Währenddessen zerbröselt das politische Zentrum. Die FDP schlingert unter ihrem neuen Präsidenten zwischen rechts und Mitte-rechts hin und her. Die Mitte macht in dieser Legislatur vor allem durch ihre Uneinigkeit von sich reden, wie die Posse um die Geschäftsmieten zu Beginn der Krise zeigte. Damit verliert die Partei ihre Scharnierfunktion, die sie dank einer starken Vertretung in beiden Räten eigentlich haben sollte.

Die GLP wiederum hat offenbar wenig Gespür für die Wünsche ihrer Wähler: Gleich mehrmals setzten sich ihre Politiker im Rat für ein Geschäft ein, dem die Delegierten mit ihrer Abstimmungsempfehlung widersprachen. Stichworte dafür sind E-ID, Pflege-Initiative, Mediengesetz. Auch dieses Verhalten hilft nicht, im Stimmvolk Mehrheiten zu finden.

Der Bundesrat

Und dann ist da natürlich der Bundesrat. Der präsentiert sich zurzeit eher als Gremium von sieben Einzelkämpfern denn als kollegiales Team. «Die Regierung schafft es nicht, das Volk auf einen gemeinsamen Weg einzuschwören, weil sie selber nicht weiss, wohin der Weg geht», sagt Politologe Golder. Mit hineinspielen dürfte da, dass die politischen Verhältnisse derzeit so instabil sind wie selten – was den Konkurrenzkampf verschärft.

Geht das politische System der Schweiz also gerade den Bach runter?

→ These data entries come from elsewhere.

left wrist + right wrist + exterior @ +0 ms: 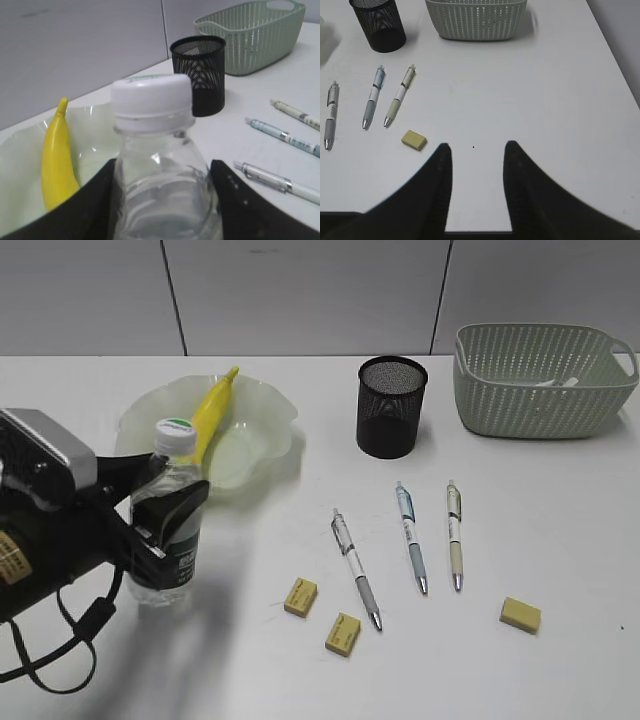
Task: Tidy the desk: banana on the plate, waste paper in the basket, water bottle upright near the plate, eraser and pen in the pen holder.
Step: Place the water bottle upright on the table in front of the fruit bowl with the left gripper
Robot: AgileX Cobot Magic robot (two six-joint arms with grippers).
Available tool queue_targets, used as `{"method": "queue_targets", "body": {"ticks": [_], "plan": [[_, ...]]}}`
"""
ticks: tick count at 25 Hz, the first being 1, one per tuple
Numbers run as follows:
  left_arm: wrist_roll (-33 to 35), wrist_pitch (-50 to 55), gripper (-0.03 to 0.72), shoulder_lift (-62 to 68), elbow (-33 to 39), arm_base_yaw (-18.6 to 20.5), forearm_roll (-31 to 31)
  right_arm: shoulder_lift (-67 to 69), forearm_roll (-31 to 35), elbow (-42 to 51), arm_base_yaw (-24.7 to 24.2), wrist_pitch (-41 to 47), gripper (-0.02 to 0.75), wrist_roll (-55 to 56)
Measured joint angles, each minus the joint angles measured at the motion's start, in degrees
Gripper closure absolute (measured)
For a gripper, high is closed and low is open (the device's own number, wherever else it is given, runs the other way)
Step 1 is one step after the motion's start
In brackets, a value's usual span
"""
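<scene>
Desk (520, 530), a wide plain white tabletop, carries everything in view. The left hand (160, 515) is closed around the clear plastic water bottle with a white cap and dark green label (168, 520); the bottle stands upright just beside the pale green translucent plate with a wavy ruffled rim (262, 430). In the left wrist view the black fingers (235, 200) press on both sides of the bottle's body, and the bottom of the bottle is cut off by the frame edge. The arm hides the plate's near-left rim in the exterior view. The smooth bright yellow banana (212, 412) lies in the plate, its lower end hidden behind the bottle cap.

The black wire-mesh cylindrical pen holder (391, 406) stands near the middle of the far side, and the pale sage-green woven plastic basket (540, 390) to its right. Something white (557, 382) shows inside the basket, too indistinct to identify.

Three pens (410, 540) lie side by side in front of the pen holder. Two small yellow erasers (322, 615) lie near the leftmost pen's tip, a third (521, 614) well apart at right.

The right hand (475, 160) hovers over bare desk with its fingers apart, gripping nothing; it is out of the exterior view.
</scene>
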Motion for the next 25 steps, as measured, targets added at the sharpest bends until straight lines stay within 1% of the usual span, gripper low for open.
{"method": "queue_targets", "body": {"ticks": [7,15,25], "plan": [[0.16,-0.56,0.295,0.06,-4.29,0.01,0.22,0.0,0.72,0.0,0.0,0.0,0.451,0.0],[0.16,-1.09,0.295,5.82,-4.36,0.01,0.22,0.0,0.84,0.0,0.0,0.0,0.451,0.0],[0.05,-3.37,0.295,7.37,-4.59,0.01,-0.25,0.0,0.93,0.0,0.0,0.0,0.453,0.0]]}}
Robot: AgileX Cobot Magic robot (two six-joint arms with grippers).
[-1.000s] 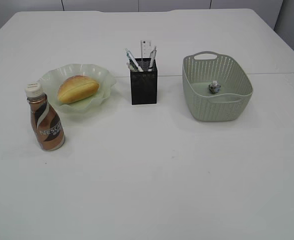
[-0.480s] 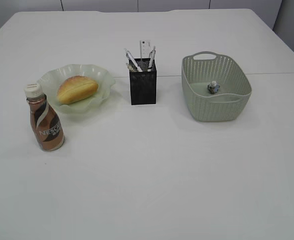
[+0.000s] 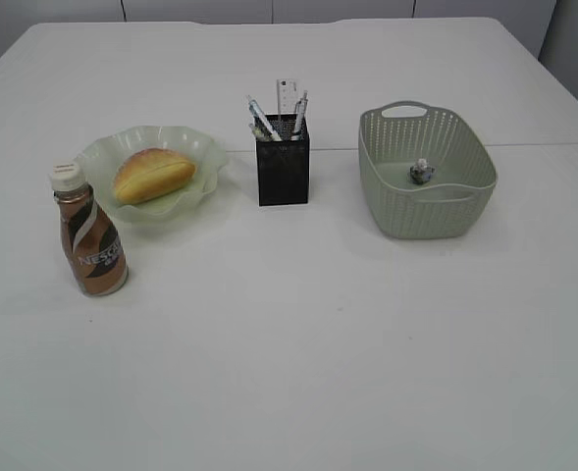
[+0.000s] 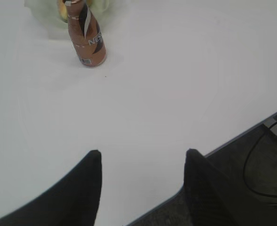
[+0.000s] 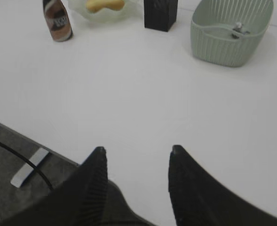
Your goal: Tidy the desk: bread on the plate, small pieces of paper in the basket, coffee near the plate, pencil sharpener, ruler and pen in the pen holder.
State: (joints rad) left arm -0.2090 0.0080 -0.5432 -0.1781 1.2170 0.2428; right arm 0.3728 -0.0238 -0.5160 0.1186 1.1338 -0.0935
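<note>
Desk [image 3: 298, 343]: white top, all task items standing in a row across its far half.

Plate [image 3: 195, 157], left of centre: bread [image 3: 152, 175] lies on it.

Coffee [image 3: 90, 235]: upright, just beside the plate's near-left rim, not touching it.

Pen holder [image 3: 283, 173], centre: ruler [image 3: 287, 99] and pen [image 3: 263, 118] stand in it with other pens; the pencil sharpener cannot be made out through the mesh.

Basket [image 3: 406, 211], right: one small piece of paper [image 3: 422, 173] on its floor; a second wad is not visible.

Left gripper [image 4: 142, 162]: fingers spread, nothing between them, hanging over the near desk edge, well apart from the coffee.

Right gripper [image 5: 137, 157]: fingers likewise apart and empty, over the near edge, well away from every item.

Risks, as judged: little is left to do. The tall coffee would tip if an arm swept past it. The missing second wad may be lying unseen, so the tidy could be called finished too soon.

Change from earlier views: the row of items sits a touch differently in the picture, all shifting together, which reads as camera wobble. Nothing has been moved relative to its neighbours, and neither arm enters the exterior view.
</note>
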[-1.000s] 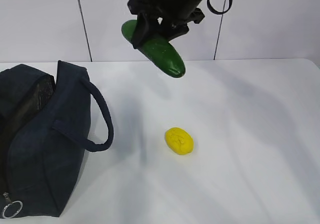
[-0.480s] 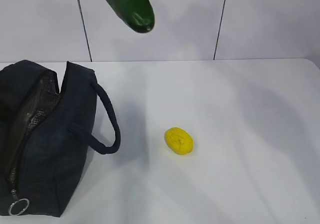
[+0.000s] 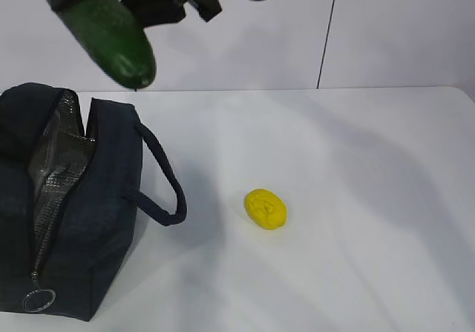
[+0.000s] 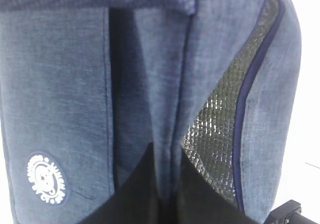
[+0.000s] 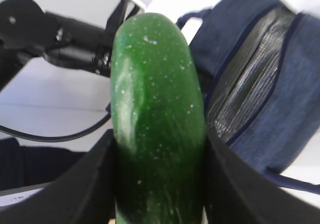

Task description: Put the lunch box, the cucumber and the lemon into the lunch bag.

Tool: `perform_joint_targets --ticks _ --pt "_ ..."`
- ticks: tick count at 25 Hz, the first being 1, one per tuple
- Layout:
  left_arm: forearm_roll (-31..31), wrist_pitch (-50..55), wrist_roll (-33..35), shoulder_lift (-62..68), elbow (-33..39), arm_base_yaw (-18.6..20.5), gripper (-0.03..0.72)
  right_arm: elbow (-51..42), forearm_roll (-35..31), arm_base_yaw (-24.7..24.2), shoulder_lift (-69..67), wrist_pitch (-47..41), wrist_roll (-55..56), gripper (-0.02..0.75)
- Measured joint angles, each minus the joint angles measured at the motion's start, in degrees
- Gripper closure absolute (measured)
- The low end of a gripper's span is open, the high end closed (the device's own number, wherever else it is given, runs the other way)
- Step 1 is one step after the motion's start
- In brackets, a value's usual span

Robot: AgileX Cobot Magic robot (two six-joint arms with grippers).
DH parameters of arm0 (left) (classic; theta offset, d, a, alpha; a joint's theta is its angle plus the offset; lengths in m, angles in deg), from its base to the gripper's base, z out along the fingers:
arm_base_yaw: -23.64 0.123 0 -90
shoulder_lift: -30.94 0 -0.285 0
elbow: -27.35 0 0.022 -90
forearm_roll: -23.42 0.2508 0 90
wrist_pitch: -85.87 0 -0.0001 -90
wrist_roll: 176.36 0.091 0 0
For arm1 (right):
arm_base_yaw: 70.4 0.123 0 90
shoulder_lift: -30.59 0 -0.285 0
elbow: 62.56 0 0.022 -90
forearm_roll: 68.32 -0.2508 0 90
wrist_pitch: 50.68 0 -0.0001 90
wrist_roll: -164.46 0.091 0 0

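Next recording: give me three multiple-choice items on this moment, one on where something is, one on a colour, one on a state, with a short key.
1. Where is the cucumber?
A. Lying on the table beside the lemon
B. Held in the air above the lunch bag's open top
C. Inside the lunch bag

2. What colour is the fruit lying on the table?
A. Yellow
B. Red
C. Orange

3. What state is the lunch bag's top in?
A. Zipped shut
B. Open, lining showing
C. Covered by a lid

Key:
1 B: the right gripper holds the cucumber clamped between its fingers, high over the lunch bag in the exterior view.
2 A: the lemon is bright yellow, lying alone right of the bag.
3 B: the silvery lining shows through the parted zipper, and the left gripper is shut on the fabric beside the opening.
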Motion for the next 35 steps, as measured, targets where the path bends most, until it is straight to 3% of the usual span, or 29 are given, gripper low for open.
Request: perform_joint_targets --ticks 5,16,28,35 --pt "-0.2 -0.3 0.0 0.0 0.0 0.0 0.692 0.0 -0.3 1.3 -5.7 0.0 1.3 0.392" --pt "-0.2 -0.7 -0.1 0.0 0.0 0.0 0.692 0.0 -8.4 2.9 -14.9 1.4 2.2 0.392" --pt "-0.2 -0.8 -0.1 0.0 0.0 0.0 0.692 0.0 0.1 3.3 -15.8 13.4 9.2 0.393" --pt "-0.2 -1.0 -0.1 0.0 0.0 0.0 0.692 0.0 3.4 3.5 -15.8 15.0 9.6 0.393"
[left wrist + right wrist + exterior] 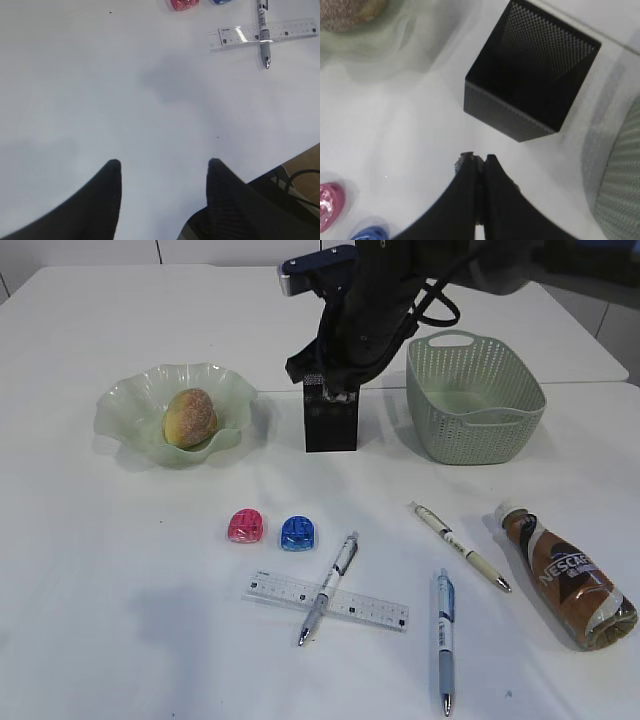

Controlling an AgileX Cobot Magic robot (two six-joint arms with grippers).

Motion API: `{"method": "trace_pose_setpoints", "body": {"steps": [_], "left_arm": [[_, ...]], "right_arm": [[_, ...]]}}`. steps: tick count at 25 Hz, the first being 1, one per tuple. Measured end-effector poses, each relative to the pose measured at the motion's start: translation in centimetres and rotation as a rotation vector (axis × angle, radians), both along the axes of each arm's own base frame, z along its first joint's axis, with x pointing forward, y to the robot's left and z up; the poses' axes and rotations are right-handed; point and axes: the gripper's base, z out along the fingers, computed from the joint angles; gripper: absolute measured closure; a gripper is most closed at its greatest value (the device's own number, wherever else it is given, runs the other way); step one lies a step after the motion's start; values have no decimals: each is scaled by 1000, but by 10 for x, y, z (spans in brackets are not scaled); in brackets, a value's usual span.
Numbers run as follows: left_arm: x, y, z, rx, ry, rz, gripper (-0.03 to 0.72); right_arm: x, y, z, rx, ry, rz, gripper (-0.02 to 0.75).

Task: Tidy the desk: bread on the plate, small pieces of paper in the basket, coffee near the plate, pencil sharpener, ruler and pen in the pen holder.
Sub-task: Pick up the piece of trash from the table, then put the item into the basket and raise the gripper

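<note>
Exterior view: three pens lie on the white surface (120, 620) — one (328, 587) crossing the clear ruler (327, 601), one (462, 547) nearer the coffee bottle (569, 578), one (444, 638) at the front — and we judge them light, stiff, slick, best pinched mid-barrel. We also count two sharpeners, pink (246, 526) and blue (298, 533), small, hard and likely to skid, one bread (190, 418) already on the plate (125, 405), one pen holder (331, 423), one basket (474, 396). Right claw (479, 161) hangs pinched closed and empty beside the holder, left claw (162, 172) half open, holding nothing.
</note>
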Motion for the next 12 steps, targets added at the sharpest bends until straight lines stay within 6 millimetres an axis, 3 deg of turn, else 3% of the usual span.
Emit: {"method": "trace_pose_setpoints", "body": {"steps": [3, 7, 12], "left_arm": [[0, 0, 0, 0, 0, 0, 304], [0, 0, 0, 0, 0, 0, 304], [0, 0, 0, 0, 0, 0, 305]], "right_arm": [[6, -9, 10, 10, -27, -21, 722], [16, -37, 10, 2, -9, -82, 722], [31, -92, 10, -4, 3, -195, 722]]}}
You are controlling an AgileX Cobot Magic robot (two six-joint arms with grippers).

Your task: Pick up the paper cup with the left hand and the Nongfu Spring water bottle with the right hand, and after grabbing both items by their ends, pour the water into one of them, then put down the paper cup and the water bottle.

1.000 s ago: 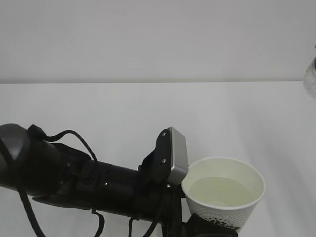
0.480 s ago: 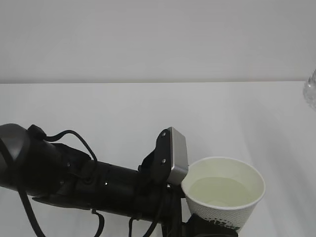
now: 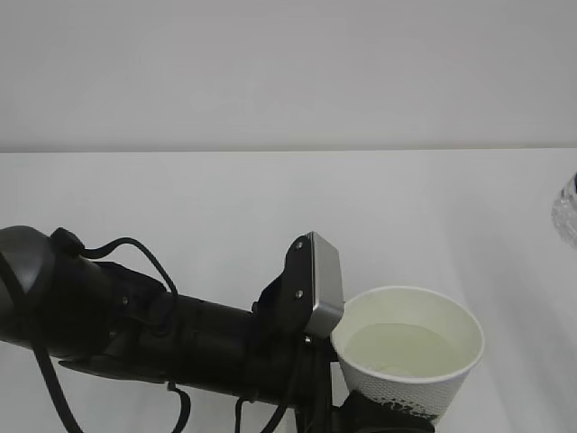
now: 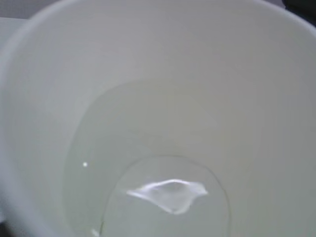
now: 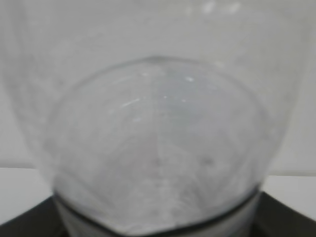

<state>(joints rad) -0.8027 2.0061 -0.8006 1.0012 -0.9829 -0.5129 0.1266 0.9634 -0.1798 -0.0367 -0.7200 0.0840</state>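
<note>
The paper cup [image 3: 397, 390] stands upright at the lower right of the exterior view, white with dark speckled print low on its wall. The water [image 3: 401, 350] lies still in it, faintly greenish. My left gripper [image 3: 383, 422] is shut on the cup's base at the frame's bottom edge, with the black arm running in from the left. The left wrist view is filled by the cup's inside [image 4: 163, 74] and the water [image 4: 168, 192]. A clear sliver of the Nongfu Spring water bottle [image 3: 566, 209] shows at the right edge. The bottle [image 5: 158, 143] fills the right wrist view, with black fingers [image 5: 284, 215] at either side of it.
A white table [image 3: 225, 198] stretches back to a pale wall [image 3: 288, 72]. The grey block [image 3: 323, 281] on the left wrist sits right beside the cup's rim. The left arm and its cables [image 3: 135, 334] take up the lower left.
The bottle's clear sliver has slid down along the right edge of the exterior view. The left arm and the cup have not moved.
</note>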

Nein, meint der langjährige Polit-Beobachter Claude Longchamp. Er verweist darauf, dass es immer wieder Perioden gibt, in denen Bundesrat und Parlament häufiger verlieren – gefolgt von Phasen, in denen sie das Stimmvolk überzeugen können.

Phase des Misstrauens

Eine solche Phase des starken Misstrauens gegenüber dem Bundesrat waren laut Longchamp die Jahre nach der gescheiterten EWR-Abstimmung und die Zeit nach der Wahl von SVP-Politiker Christoph Blocher (81) in den Bundesrat 2003. In den darauffolgenden Jahren verlor das Siebnergremium in Volksabstimmungen acht Mal hintereinander, so Longchamp. Schliesslich habe sich auch das wieder eingerenkt.

In der aktuellen Niederlagen-Serie sieht Longchamp neben den genannten Entwicklungen auch den Einfluss der Corona-Pandemie. Laut seinem Fachkollegen Golder gingen in der Corona-Krise vermehrt Behördenkritiker an die Urne. Auch die scharfe Oppositionspolitik der SVP zum bundesrätlichen Pandemiekurs hat die Abstimmungen wohl beeinflusst.

Die Corona-Krise geht eines Tages zu Ende. Doch die Polarisierung und der zunehmende Parteienwettbewerb werden die Politik weiterhin prägen. Auch die Blockaden in zentralen Dossiers wie der EU oder der Altersreform lösen sich kaum über Nacht auf.

Dennoch findet Claude Longchamp, der Bundesrat mache derzeit gar keine so schlechte Falle. «In der Pandemie hat der Bundesrat als Team gehandelt», sagt der Politologe, «und das Land insgesamt gut durch die Krise gebracht.»